[Bug target/100165] New: fmov could be used to zero out the upper bits instead of movi/zip or movi/ins with __builtin

public inbox for gcc-bugs@sourceware.org
help / color / mirror / Atom feed

* [Bug target/100165] New: fmov could be used to zero out the upper bits instead of movi/zip or movi/ins with __builtin_shuffle and zero vector
@ 2021-04-21  0:47 pinskia at gcc dot gnu.org
  2021-08-25  8:13 ` [Bug target/100165] " pinskia at gcc dot gnu.org
                   ` (5 more replies)
  0 siblings, 6 replies; 7+ messages in thread
From: pinskia at gcc dot gnu.org @ 2021-04-21  0:47 UTC (permalink / raw)
  To: gcc-bugs

https://gcc.gnu.org/bugzilla/show_bug.cgi?id=100165

            Bug ID: 100165
           Summary: fmov could be used to zero out the upper bits instead
                    of movi/zip or movi/ins with __builtin_shuffle and
                    zero vector
           Product: gcc
           Version: 11.0
            Status: UNCONFIRMED
          Keywords: missed-optimization
          Severity: enhancement
          Priority: P3
         Component: target
          Assignee: unassigned at gcc dot gnu.org
          Reporter: pinskia at gcc dot gnu.org
  Target Milestone: ---
            Target: aarch64-*-*

Take:
typedef double V __attribute__((vector_size(16)));
typedef long long VI __attribute__((vector_size(16)));

V
foo (V x)
{
  return __builtin_shuffle (x, (V) { 0, 0,  }, (VI) {0, 3});
}

----- CUT ----
Or
typedef float V __attribute__((vector_size(16)));
typedef int VI __attribute__((vector_size(16)));

V
foo (V x)
{
  return __builtin_shuffle (x, (V) { 0, 0, 0, 0 }, (VI) {0, 1, 4, 5});
}
---- CUT ----
Both should just produce:
fmov d0, d0
ret
---- CUT ----
The x86_64 specific version of this was PR 94680 which I just confirmed today.

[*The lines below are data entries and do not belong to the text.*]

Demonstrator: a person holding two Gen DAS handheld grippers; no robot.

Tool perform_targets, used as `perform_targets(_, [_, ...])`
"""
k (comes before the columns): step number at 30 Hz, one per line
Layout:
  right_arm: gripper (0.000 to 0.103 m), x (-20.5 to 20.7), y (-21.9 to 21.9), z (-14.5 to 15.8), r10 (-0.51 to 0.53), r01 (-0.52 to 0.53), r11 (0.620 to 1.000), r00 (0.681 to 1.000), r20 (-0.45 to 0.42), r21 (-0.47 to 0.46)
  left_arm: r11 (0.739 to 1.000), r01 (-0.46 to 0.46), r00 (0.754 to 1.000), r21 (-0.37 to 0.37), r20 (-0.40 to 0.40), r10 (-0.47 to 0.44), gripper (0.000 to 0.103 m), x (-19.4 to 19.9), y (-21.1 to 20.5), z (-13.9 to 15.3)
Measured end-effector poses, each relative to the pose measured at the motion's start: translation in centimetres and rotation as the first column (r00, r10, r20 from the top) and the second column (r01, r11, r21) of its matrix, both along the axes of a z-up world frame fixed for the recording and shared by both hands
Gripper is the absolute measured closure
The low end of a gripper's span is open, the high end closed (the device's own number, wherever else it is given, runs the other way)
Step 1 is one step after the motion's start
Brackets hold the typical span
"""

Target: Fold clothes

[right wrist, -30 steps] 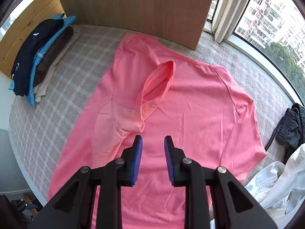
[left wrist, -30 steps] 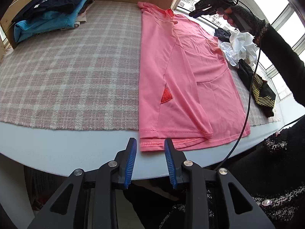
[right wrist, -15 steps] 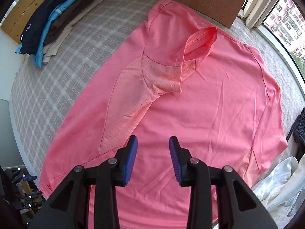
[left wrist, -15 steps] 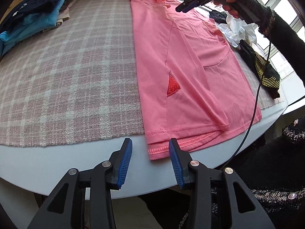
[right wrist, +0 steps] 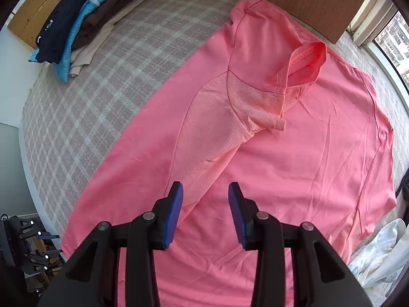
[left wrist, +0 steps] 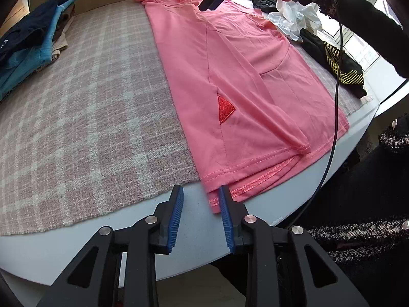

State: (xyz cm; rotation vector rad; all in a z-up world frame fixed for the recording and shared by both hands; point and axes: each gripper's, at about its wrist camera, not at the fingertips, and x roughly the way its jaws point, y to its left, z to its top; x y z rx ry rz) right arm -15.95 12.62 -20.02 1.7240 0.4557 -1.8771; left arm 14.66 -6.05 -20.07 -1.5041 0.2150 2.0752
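Missing the hem corner of the pink jersey T-shirt (left wrist: 245, 81) at the table's near edge seems possible: left gripper (left wrist: 200, 211) and right gripper (right wrist: 205, 211) both gape empty, the left jaws having just narrowed and the right ones just widened

The left wrist view looks obliquely down from the bench (left wrist: 194, 227) front edge, close to the pink shirt (left wrist: 242, 81) hem. The right wrist view looks straight down over the shirt's middle. Both share the shirt and the folded stack (right wrist: 84, 23).
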Motion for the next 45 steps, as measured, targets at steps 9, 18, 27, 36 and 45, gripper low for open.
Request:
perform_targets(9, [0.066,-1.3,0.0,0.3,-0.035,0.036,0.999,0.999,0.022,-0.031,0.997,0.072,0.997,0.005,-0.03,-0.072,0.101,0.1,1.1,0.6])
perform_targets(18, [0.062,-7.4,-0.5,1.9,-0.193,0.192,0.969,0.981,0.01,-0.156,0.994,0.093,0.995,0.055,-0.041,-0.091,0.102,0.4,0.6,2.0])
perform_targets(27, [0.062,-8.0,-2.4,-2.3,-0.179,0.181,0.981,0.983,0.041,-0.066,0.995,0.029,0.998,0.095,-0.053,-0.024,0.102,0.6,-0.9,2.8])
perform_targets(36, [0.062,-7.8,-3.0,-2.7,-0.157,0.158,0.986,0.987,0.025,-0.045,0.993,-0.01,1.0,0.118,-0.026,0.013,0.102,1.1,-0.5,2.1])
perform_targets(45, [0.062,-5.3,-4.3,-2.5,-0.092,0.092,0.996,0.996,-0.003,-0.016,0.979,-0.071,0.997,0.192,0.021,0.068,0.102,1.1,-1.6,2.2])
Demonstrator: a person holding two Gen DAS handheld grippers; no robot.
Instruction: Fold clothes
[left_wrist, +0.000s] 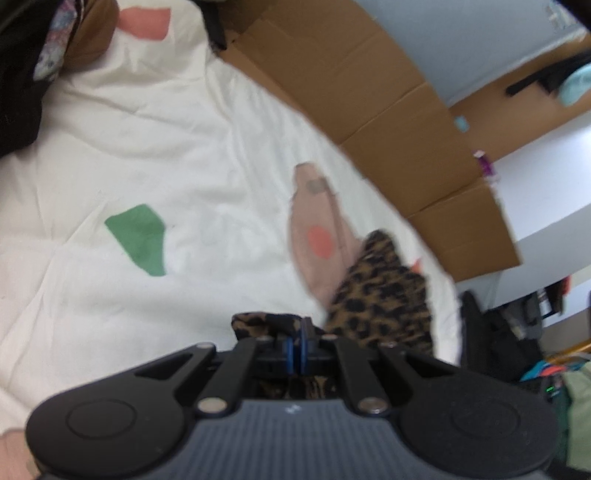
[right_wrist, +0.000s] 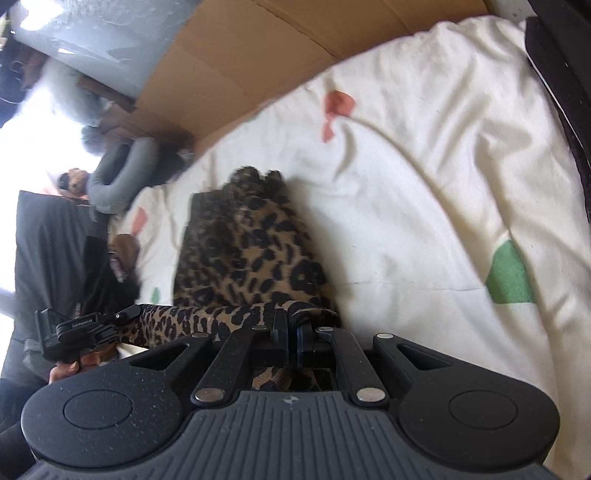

^ permalink raw reply	[flat|nested] 7+ messages in thread

* [Bug target/100165] fmov could be used to zero out the upper bits instead of movi/zip or movi/ins with __builtin_shuffle and zero vector
  2021-04-21  0:47 [Bug target/100165] New: fmov could be used to zero out the upper bits instead of movi/zip or movi/ins with __builtin_shuffle and zero vector pinskia at gcc dot gnu.org
@ 2021-08-25  8:13 ` pinskia at gcc dot gnu.org
  2023-11-12 21:27 ` pinskia at gcc dot gnu.org
                   ` (4 subsequent siblings)
  5 siblings, 0 replies; 7+ messages in thread
From: pinskia at gcc dot gnu.org @ 2021-08-25  8:13 UTC (permalink / raw)
  To: gcc-bugs

https://gcc.gnu.org/bugzilla/show_bug.cgi?id=100165

--- Comment #1 from Andrew Pinski <pinskia at gcc dot gnu.org> ---
This 
V
foo (V x)
{
  return __builtin_shuffle (x, (V) { 0, 0, 0, 0,  }, (VI) { 0, 1, 6, 7});
}

Produces:
        movi    v1.4s, 0
        ins     v0.d[1], v1.d[1]

Which is better but fmov is still better :).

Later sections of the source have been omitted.